▸ **Task item**
Only one portion of the data is to be written out: from the line bearing "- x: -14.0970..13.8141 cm" through the line bearing "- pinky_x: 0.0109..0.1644". Write it exactly as it appears.

▸ **Records for this task**
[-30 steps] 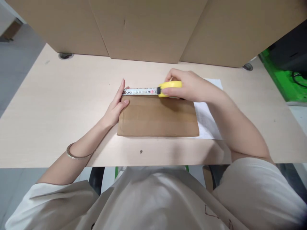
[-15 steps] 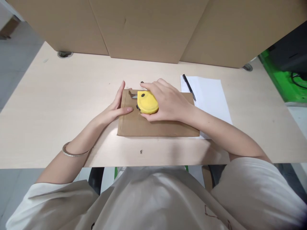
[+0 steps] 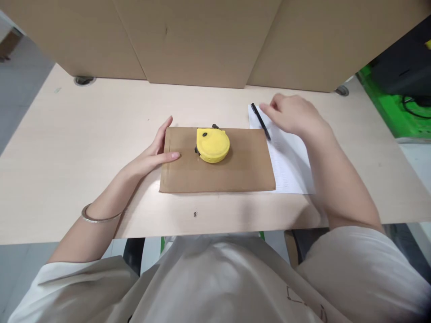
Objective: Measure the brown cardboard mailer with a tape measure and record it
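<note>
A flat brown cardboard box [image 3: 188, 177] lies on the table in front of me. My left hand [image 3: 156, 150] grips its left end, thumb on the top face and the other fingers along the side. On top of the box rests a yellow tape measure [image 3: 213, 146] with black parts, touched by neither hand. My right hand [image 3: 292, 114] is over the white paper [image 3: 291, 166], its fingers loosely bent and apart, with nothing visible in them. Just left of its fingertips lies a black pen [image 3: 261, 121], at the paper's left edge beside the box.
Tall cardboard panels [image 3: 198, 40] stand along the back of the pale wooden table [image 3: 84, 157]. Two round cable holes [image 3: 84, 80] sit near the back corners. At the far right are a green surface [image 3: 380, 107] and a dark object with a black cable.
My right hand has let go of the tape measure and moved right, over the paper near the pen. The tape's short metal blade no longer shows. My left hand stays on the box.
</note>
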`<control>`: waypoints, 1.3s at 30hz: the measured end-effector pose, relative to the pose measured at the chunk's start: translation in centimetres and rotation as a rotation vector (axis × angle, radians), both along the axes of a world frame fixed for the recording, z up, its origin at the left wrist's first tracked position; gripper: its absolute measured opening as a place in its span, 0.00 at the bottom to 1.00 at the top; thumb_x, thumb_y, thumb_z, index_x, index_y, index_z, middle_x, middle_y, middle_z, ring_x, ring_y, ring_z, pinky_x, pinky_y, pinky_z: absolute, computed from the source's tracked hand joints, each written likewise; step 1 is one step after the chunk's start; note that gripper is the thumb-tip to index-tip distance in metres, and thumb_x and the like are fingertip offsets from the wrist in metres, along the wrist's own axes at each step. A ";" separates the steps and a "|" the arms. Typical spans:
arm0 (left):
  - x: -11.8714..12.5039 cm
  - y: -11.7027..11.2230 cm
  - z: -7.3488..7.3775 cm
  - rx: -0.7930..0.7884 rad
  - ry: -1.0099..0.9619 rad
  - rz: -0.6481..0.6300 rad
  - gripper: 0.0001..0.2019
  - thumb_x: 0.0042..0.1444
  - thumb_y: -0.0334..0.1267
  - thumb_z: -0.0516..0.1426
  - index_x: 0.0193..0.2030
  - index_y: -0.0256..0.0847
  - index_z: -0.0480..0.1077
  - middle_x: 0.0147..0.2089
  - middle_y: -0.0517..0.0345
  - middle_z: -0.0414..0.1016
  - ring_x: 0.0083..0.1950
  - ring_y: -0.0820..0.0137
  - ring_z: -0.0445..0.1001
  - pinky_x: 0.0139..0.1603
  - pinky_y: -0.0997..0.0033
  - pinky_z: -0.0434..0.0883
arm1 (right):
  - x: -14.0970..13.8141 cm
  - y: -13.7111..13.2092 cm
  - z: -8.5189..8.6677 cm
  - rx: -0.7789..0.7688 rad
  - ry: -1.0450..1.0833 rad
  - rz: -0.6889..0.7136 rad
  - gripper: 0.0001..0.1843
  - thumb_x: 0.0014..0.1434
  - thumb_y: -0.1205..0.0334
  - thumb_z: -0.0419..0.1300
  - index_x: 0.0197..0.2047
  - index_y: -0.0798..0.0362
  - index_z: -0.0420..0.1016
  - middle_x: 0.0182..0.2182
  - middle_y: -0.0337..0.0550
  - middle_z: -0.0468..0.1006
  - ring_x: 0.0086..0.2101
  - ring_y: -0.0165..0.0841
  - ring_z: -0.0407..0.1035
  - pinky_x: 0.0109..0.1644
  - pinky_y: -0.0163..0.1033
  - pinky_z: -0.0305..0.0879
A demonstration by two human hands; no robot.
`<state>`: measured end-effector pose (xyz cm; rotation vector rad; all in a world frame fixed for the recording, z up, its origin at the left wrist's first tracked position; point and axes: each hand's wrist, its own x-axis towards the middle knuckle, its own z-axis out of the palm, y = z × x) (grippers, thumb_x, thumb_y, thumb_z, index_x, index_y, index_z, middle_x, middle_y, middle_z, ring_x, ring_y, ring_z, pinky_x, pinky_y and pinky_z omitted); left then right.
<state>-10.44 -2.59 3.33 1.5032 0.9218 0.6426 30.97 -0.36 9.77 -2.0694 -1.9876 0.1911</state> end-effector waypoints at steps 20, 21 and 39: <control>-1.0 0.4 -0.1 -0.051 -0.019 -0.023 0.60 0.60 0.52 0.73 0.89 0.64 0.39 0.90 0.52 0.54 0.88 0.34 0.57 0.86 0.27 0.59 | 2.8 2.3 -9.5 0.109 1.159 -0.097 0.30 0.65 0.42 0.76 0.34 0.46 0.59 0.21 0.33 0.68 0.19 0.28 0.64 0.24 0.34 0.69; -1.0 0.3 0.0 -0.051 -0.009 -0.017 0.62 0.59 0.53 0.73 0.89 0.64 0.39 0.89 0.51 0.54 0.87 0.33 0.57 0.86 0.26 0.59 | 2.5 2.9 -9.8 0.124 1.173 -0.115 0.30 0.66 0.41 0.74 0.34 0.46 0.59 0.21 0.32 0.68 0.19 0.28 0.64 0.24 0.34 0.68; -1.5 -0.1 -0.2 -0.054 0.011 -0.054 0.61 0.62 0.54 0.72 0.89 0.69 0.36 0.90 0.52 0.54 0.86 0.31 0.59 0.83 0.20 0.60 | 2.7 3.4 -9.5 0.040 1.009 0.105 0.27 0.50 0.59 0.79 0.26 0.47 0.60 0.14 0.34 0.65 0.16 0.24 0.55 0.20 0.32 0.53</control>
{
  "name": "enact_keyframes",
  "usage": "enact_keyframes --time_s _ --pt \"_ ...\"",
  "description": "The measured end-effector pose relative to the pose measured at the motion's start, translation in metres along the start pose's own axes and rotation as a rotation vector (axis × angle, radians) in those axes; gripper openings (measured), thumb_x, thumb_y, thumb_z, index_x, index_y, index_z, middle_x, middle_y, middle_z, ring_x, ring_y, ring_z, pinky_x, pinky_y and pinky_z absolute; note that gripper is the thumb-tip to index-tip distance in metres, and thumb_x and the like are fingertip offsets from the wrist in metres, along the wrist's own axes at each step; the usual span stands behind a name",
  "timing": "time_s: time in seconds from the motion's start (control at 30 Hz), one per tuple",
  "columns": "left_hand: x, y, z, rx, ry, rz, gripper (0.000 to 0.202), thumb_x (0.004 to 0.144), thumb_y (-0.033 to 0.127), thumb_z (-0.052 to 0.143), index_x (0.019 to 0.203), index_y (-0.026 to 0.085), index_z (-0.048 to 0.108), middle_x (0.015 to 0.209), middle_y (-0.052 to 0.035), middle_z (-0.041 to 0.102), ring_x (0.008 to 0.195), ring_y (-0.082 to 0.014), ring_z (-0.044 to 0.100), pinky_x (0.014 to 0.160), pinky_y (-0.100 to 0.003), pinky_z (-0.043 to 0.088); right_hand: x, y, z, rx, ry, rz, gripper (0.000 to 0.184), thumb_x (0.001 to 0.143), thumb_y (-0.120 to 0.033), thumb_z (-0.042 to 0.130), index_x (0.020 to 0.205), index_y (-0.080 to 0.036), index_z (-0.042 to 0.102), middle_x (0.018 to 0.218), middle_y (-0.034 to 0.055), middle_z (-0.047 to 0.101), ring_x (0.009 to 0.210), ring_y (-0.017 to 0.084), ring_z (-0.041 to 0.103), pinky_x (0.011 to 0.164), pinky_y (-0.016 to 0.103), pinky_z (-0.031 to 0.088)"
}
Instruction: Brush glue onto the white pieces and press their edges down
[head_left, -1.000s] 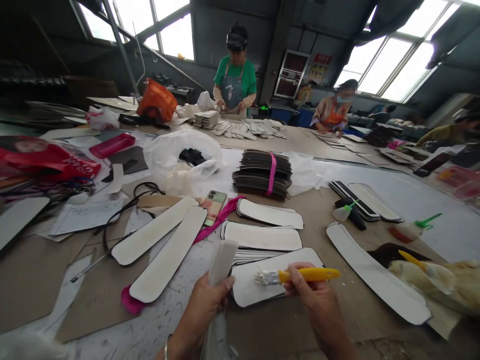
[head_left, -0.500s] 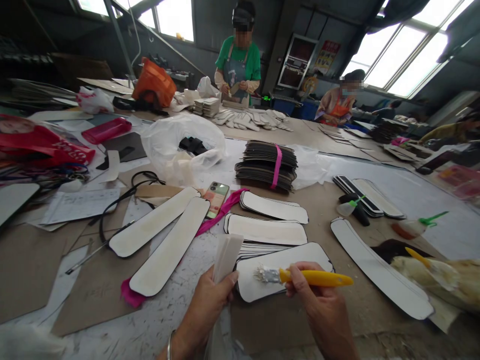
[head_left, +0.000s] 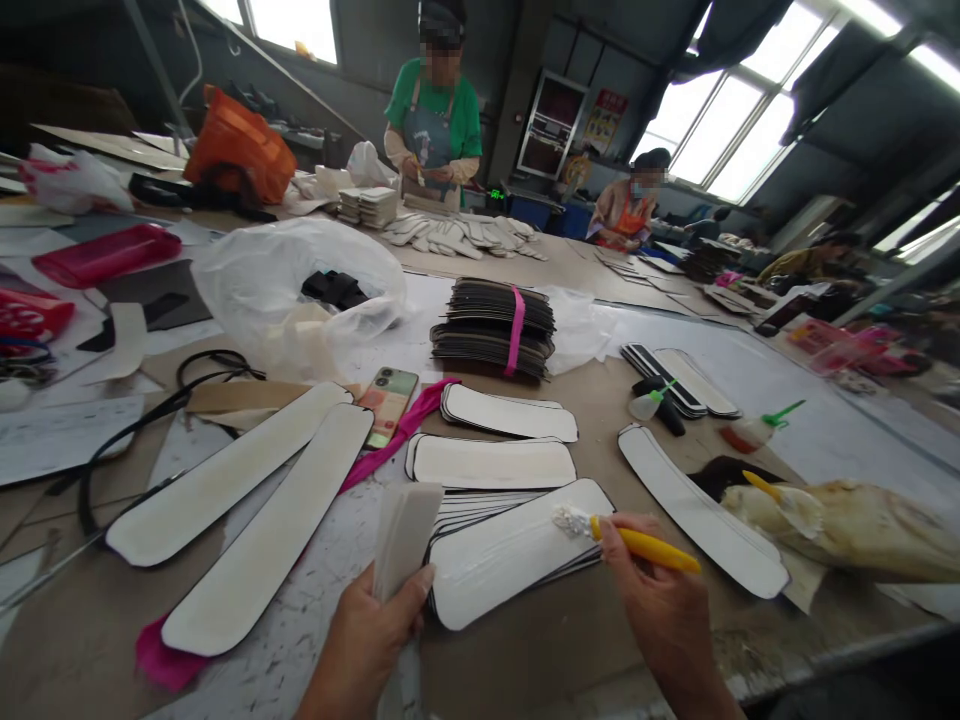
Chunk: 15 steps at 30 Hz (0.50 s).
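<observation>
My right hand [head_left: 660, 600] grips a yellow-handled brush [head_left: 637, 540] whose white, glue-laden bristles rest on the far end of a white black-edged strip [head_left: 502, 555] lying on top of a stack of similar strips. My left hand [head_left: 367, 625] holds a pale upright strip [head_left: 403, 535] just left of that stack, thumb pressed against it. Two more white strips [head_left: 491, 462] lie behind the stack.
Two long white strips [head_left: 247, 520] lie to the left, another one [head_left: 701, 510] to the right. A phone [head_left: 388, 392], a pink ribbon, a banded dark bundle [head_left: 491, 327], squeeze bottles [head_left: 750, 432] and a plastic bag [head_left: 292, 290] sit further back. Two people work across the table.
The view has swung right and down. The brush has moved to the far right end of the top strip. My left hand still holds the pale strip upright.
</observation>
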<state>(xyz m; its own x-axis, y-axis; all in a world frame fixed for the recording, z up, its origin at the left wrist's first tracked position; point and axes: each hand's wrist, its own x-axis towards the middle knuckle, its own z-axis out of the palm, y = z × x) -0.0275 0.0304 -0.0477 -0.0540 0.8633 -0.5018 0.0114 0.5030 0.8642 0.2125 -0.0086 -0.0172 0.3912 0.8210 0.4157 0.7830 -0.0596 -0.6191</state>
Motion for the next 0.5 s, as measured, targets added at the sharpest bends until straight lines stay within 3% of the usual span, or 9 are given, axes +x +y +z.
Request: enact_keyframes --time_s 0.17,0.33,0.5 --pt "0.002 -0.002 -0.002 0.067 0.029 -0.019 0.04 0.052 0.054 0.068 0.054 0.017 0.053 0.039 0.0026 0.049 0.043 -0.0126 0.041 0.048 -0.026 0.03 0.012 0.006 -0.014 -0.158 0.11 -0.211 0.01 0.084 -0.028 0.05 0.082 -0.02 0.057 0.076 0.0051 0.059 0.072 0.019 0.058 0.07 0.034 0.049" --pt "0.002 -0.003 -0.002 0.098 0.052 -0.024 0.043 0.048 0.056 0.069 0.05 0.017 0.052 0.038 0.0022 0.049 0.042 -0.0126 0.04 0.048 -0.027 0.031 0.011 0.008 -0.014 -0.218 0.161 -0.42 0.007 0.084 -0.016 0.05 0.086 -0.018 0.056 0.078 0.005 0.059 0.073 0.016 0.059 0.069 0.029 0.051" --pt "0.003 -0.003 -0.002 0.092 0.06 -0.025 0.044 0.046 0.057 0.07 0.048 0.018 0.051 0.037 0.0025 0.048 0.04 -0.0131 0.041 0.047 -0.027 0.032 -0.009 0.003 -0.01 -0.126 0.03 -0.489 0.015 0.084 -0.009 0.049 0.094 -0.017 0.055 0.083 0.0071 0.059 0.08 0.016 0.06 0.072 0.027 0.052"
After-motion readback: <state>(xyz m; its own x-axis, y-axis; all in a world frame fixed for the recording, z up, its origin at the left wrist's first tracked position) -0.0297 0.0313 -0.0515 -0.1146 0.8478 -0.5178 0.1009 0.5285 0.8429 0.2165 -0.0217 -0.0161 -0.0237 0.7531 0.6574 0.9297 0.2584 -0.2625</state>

▸ **Answer space**
  - x: -14.0970..13.8141 cm
  - y: -13.7111..13.2092 cm
  - z: -8.5189..8.6677 cm
  - rx: -0.7789..0.7688 rad
  - ry: -1.0450..1.0833 rad
  - rz: -0.6889..0.7136 rad
  - gripper: 0.0001..0.1843
  - thumb_x: 0.0014..0.1434
  - thumb_y: -0.1205..0.0334
  - thumb_z: -0.0419..0.1300
  - index_x: 0.0197..0.2047
  - index_y: -0.0798..0.0362
  - index_z: -0.0420..0.1016
  - middle_x: 0.0182..0.2182
  - middle_y: -0.0337..0.0550
  - middle_z: -0.0468..0.1006
  - ring_x: 0.0086..0.2101
  - ring_y: -0.0165..0.0841
  - ring_z: -0.0407..0.1035
  - pinky_x: 0.0109..0.1644

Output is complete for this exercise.